PROBLEM DESCRIPTION:
For the material below, count each line where the string "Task" appears, then return the total alone.

--- DATA SECTION ---

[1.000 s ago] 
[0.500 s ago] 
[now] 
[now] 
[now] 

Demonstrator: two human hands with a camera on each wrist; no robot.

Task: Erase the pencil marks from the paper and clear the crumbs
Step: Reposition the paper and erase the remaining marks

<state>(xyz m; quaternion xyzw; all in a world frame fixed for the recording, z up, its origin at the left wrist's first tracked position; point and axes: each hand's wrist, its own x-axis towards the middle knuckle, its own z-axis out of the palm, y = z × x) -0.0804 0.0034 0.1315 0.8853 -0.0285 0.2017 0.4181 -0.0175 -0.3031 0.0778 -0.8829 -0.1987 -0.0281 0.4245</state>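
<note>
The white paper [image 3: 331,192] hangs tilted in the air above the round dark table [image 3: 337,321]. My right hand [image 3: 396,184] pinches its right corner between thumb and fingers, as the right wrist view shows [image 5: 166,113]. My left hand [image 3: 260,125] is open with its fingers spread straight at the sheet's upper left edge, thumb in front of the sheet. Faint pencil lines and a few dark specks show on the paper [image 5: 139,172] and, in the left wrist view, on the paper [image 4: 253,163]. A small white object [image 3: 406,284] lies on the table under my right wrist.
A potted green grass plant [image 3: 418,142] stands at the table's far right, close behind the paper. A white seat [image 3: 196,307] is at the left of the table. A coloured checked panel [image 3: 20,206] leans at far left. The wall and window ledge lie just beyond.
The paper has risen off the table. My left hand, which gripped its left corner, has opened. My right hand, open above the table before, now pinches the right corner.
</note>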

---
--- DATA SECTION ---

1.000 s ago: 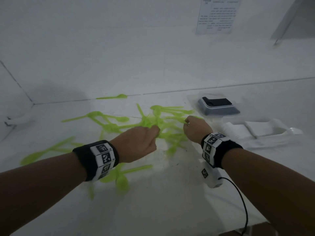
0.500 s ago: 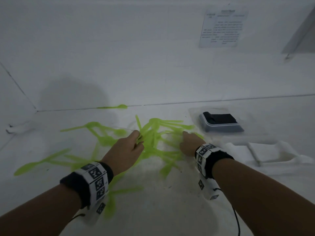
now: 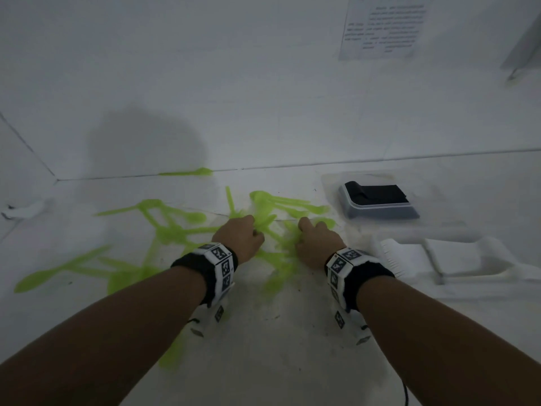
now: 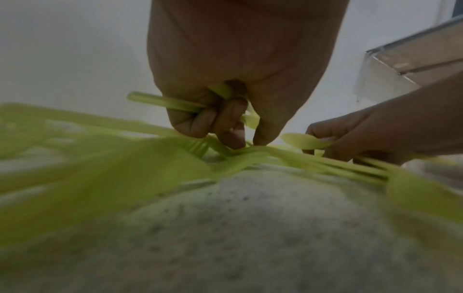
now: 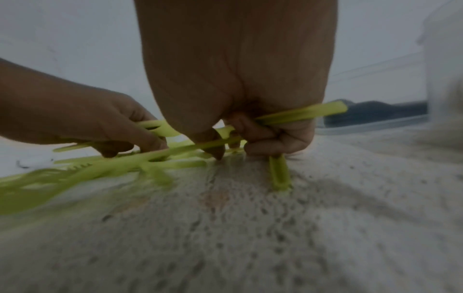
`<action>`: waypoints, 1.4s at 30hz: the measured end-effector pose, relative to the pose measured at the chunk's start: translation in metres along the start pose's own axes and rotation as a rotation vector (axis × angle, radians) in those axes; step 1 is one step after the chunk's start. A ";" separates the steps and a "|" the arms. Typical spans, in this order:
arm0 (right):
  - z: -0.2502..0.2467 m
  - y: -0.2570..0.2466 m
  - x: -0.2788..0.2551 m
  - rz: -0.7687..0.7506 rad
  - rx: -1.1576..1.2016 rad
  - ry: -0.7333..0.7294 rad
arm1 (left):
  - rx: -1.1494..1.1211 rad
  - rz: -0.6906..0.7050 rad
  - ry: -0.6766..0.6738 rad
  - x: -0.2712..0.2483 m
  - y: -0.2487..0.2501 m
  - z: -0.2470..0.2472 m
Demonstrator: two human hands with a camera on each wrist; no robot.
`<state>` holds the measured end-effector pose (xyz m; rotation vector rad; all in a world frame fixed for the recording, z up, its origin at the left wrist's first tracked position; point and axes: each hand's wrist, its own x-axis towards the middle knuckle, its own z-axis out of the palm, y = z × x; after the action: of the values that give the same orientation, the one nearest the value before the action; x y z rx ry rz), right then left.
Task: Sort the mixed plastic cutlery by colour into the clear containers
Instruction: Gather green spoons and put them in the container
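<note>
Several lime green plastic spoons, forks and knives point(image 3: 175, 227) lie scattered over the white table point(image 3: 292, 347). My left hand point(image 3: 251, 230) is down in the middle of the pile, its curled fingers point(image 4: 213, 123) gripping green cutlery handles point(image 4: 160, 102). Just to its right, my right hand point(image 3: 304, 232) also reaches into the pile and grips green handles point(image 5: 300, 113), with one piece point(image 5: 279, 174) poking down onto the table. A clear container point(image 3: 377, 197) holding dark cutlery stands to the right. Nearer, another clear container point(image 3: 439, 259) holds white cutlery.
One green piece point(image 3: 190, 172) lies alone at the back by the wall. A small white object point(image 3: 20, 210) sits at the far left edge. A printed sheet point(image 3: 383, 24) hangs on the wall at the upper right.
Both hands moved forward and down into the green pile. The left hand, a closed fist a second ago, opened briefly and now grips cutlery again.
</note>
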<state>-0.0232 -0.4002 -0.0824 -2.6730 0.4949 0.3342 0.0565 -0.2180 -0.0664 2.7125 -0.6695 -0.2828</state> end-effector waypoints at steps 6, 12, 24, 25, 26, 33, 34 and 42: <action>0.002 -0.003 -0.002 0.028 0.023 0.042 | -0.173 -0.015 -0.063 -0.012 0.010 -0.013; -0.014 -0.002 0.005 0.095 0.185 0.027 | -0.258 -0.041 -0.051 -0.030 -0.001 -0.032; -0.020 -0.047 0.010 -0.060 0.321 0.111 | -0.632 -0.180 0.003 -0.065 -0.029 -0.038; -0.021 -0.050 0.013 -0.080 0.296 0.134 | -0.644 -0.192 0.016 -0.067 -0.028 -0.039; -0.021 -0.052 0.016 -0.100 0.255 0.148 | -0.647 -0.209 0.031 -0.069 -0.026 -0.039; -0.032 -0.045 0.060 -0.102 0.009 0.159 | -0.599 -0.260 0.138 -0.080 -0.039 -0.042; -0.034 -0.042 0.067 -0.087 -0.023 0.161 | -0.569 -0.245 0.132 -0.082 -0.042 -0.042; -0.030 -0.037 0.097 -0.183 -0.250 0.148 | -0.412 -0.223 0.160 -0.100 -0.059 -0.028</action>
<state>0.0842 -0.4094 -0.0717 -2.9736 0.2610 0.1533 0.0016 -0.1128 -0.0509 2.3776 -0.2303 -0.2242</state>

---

SOLUTION TO THE EXERCISE:
2